Haskell takes this to its logical conclusion with typeclasses. Eq, Ord, Show, Num, Functor — these are formally declared typeclasses, and if your type claims to implement one, the compiler verifies it:
data Point = Point Int Int
instance Show Point where
show (Point x y) = "Point at " ++ show x ++ ", " ++ show y
instance Eq Point where
(Point x1 y1) == (Point x2 y2) = x1 == x2 && y1 == y2
The Eq typeclass automatically implies that (/=) works too, because it's defined in terms of (==). The Ord typeclass requires Eq as a superclass — these constraints are checked at compile time. There are no silent TypeErrors and no undiscoverable contracts. Haskell's typeclasses are the gold standard for what Python's data model is trying to do.
C# (.NET) uses interfaces with compiler enforcement:
public class Point : IEquatable<Point>, IFormattable
{
public int X { get; }
public int Y { get; }
public Point(int x, int y) => (X, Y) = (x, y);
public bool Equals(Point? other) =>
other is not null && X == other.X && Y == other.Y;
public string ToString(string? format, IFormatProvider? provider) =>
$"Point at {X}, {Y}";
}
More ceremony than Python, certainly. But the compiler will tell you if you declared IEquatable<Point> without implementing Equals. The BCL's standard interfaces — IComparable, IEnumerable, IDisposable — are documented, discoverable, and checked. When you implement IDisposable, you know exactly what contract you're signing up for, and the compiler holds you to it. This is the OOP answer to Python's convention-heavy model: explicit, type-checked, and self-documenting.
The Verdict
Python's data model is one of the language's most thoughtful ideas. The insight that built-in operations should dispatch through a consistent set of special methods — giving user types and built-in types equal standing — is genuinely powerful, and it's baked into everything Python does well.

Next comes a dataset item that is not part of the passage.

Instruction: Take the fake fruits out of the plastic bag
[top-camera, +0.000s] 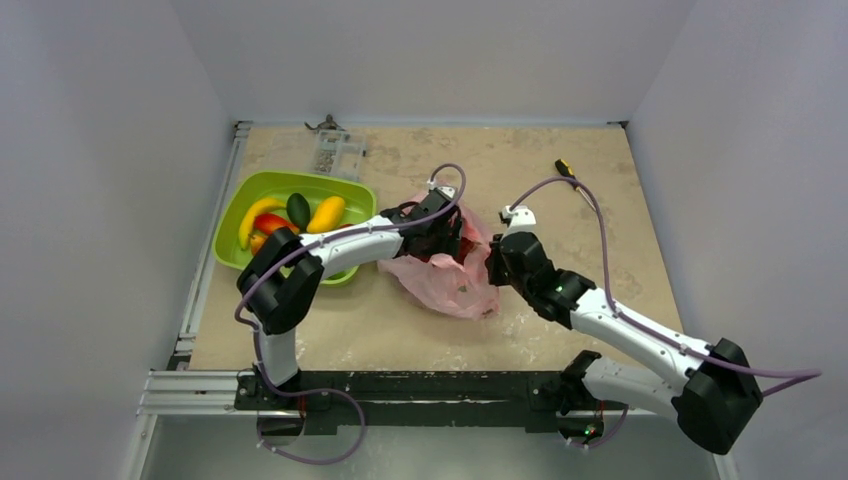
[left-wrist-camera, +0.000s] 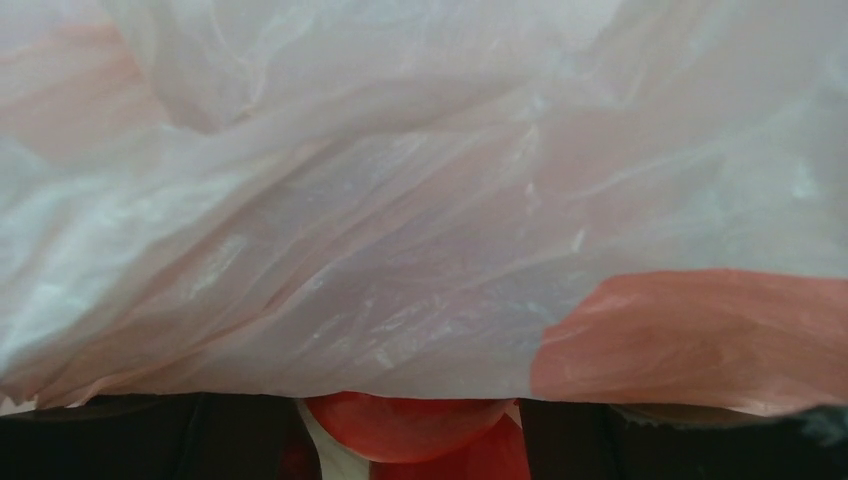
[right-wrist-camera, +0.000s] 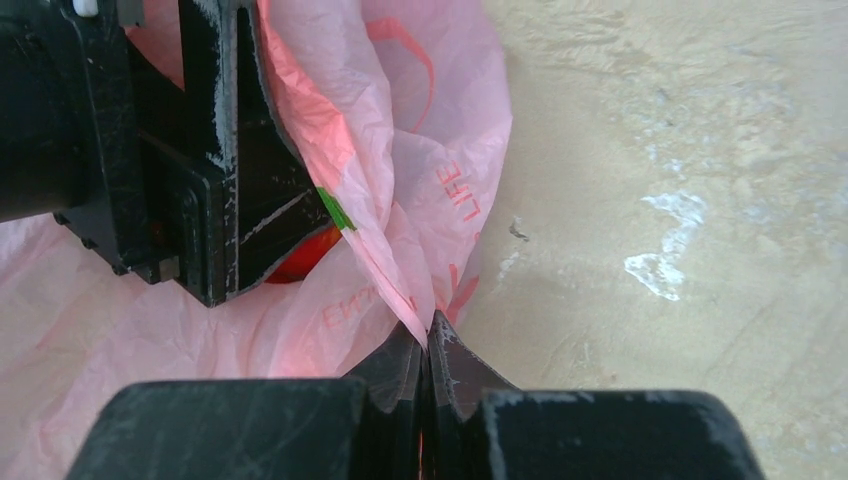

But the implementation is showing its age. Convention over declaration means tools can't check your work. The dunder naming makes protocols look more private than they are. The interaction between __eq__ and __hash__ is a bug factory for anyone who doesn't already know the rule.
Languages like Haskell and Clojure show that you can preserve all the flexibility of a protocol-based system while making the protocols explicit and checkable. C# shows that explicit interfaces don't have to be oppressively verbose. Python has moved in this direction with Protocol in typing, abc.ABC, and abstract base classes — but these are additions on top of the original system, not replacements for it. The seams show.